Internet privacy has gained widespread attention in recent years. To measure the degree to which people are concerned about hot-button issues like Internet privacy, social scientists conduct polls in which they interview a large number of people about the topic. In this assignment, we will analyze data from a July 2013 Pew Internet and American Life Project poll on Internet anonymity and privacy, which involved interviews across the United States. While the full polling data can be found on the Pew Research Center’s website, we will use a more limited version of the results, available in AnonymityPoll (CSV).
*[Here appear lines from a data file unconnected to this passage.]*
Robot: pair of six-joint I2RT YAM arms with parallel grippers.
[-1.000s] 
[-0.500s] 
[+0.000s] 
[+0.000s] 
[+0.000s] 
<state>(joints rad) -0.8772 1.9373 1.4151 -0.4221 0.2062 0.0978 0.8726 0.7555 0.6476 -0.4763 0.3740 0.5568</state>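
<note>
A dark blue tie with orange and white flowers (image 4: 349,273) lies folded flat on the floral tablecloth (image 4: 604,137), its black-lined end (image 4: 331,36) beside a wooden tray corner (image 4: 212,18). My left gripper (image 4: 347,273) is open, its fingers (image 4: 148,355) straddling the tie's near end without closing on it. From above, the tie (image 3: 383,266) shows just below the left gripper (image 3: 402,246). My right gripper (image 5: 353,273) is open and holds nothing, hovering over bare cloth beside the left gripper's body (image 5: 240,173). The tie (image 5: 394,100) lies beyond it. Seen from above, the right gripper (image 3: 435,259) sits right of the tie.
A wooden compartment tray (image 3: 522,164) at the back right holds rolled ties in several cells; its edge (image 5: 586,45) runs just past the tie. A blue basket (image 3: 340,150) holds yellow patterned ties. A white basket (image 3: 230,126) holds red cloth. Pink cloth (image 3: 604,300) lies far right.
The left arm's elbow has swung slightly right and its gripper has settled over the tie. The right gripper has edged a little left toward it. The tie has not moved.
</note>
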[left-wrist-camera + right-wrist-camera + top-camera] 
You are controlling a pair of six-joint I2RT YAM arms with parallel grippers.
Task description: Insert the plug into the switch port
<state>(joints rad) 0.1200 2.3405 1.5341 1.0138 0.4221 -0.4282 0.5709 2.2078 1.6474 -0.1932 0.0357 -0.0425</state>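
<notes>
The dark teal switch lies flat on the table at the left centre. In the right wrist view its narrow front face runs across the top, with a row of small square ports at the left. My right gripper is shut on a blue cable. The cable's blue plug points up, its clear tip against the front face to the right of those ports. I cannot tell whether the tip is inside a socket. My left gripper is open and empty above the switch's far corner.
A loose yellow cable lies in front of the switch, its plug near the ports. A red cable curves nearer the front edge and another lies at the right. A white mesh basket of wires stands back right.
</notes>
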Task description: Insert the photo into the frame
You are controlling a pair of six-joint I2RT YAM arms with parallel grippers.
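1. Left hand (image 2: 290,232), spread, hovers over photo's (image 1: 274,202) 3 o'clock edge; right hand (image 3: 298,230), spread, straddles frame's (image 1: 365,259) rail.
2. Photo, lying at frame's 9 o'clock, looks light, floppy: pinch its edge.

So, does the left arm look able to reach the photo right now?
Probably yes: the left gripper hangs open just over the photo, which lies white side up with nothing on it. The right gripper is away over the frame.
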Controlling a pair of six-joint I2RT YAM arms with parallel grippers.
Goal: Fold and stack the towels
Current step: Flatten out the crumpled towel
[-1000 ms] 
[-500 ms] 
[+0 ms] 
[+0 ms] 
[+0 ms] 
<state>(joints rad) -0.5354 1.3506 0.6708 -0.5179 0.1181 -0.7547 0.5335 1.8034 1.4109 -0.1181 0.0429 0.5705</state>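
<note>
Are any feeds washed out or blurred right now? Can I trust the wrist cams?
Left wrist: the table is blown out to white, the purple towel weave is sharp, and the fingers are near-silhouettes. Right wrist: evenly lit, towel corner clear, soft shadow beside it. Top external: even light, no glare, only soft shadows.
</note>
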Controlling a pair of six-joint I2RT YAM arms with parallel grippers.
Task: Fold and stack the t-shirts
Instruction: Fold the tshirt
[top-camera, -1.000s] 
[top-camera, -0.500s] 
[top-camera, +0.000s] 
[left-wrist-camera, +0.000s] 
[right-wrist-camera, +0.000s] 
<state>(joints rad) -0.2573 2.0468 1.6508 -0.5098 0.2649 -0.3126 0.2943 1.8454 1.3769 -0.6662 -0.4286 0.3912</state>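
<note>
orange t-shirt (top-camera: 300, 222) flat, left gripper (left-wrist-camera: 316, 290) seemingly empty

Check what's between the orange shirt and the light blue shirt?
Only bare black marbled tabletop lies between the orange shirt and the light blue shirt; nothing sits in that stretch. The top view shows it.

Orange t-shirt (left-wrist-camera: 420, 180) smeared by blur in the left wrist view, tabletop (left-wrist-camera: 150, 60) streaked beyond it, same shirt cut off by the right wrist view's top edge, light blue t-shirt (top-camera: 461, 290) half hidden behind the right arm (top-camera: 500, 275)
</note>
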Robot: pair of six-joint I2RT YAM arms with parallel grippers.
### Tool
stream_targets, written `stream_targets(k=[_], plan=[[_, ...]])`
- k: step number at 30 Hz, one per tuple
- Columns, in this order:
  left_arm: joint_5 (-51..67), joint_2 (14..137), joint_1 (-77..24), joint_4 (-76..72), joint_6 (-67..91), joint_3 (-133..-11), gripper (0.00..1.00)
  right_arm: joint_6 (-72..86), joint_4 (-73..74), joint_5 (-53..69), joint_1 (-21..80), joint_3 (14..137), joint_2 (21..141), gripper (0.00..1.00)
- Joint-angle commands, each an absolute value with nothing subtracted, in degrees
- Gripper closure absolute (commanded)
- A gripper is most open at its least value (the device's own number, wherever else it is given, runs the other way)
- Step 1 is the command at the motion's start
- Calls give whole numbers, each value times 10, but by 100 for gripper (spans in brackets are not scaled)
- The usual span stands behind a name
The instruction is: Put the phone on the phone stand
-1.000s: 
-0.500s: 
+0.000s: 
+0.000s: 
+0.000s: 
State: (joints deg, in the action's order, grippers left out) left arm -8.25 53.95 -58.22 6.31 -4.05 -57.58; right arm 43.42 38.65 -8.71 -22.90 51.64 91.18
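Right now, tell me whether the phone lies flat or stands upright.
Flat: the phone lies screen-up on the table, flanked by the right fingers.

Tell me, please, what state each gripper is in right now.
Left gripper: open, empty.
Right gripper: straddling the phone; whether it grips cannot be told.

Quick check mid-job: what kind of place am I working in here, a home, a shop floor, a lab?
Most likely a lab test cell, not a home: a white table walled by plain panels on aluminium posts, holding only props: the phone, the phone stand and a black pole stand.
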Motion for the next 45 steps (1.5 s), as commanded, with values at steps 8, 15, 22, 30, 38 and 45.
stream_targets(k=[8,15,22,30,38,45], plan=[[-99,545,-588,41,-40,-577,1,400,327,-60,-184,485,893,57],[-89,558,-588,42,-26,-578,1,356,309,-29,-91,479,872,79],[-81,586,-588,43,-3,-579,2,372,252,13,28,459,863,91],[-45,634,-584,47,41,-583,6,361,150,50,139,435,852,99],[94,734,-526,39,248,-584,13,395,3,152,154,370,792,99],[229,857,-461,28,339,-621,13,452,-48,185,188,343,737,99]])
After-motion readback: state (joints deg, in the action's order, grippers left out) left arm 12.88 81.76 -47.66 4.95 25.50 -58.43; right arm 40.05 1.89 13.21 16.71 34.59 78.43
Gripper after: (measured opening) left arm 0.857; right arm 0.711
The dataset has the following fields (all Internet use-related fields were only collected from interviewees who either use the Internet or have a smartphone):

• Internet.Use: A binary variable indicating if the interviewee uses the Internet, at least occasionally (equals 1 if the interviewee uses the Internet, and equals 0 if the interviewee does not use the Internet).
• Smartphone: A binary variable indicating if the interviewee has a smartphone (equals 1 if they do have a smartphone, and equals 0 if they don’t have a smartphone).
• Sex: Male or Female.
• Age: Age in years.
• State: State of residence of the interviewee.
• Region: Census region of the interviewee (Midwest, Northeast, South, or West).
• Conservativeness: Self-described level of conservativeness of interviewee, from 1 (very liberal) to 5 (very conservative).
• Info.On.Internet: Number of the following items this interviewee believes to be available on the Internet for others to see: (1) Their email address; (2) Their home address; (3) Their home phone number; (4) Their cell phone number; (5) The employer/company they work for; (6) Their political party or political affiliation; (7) Things they’ve written that have their name on it; (8) A photo of them; (9) A video of them; (10) Which groups or organizations they belong to; and (11) Their birth date.
• Worry.About.Info: A binary variable indicating if the interviewee worries about how much information is available about them on the Internet (equals 1 if they worry, and equals 0 if they don’t worry).
• Privacy.Importance: A score from 0 (privacy is not too important) to 100 (privacy is very important), which combines the degree to which they find privacy important in the following: (1) The websites they browse; (2) Knowledge of the place they are located when they use the Internet; (3) The content and files they download; (4) The times of day they are online; (5) The applications or programs they use; (6) The searches they perform; (7) The content of their email; (8) The people they exchange email with; and (9) The content of their online chats or hangouts with others.
• Anonymity.Possible: A binary variable indicating if the interviewee thinks it’s possible to use the Internet anonymously, meaning in such a way that online activities can’t be traced back to them (equals 1 if he/she believes you can, and equals 0 if he/she believes you can’t).
• Tried.Masking.Identity: A binary variable indicating if the interviewee has ever tried to mask his/her identity when using the Internet (equals 1 if he/she has tried to mask his/her identity, and equals 0 if he/she has not tried to mask his/her identity).
• Privacy.Laws.Effective: A binary variable indicating if the interviewee believes United States law provides reasonable privacy protection for Internet users (equals 1 if he/she believes it does, and equals 0 if he/she believes it doesn’t).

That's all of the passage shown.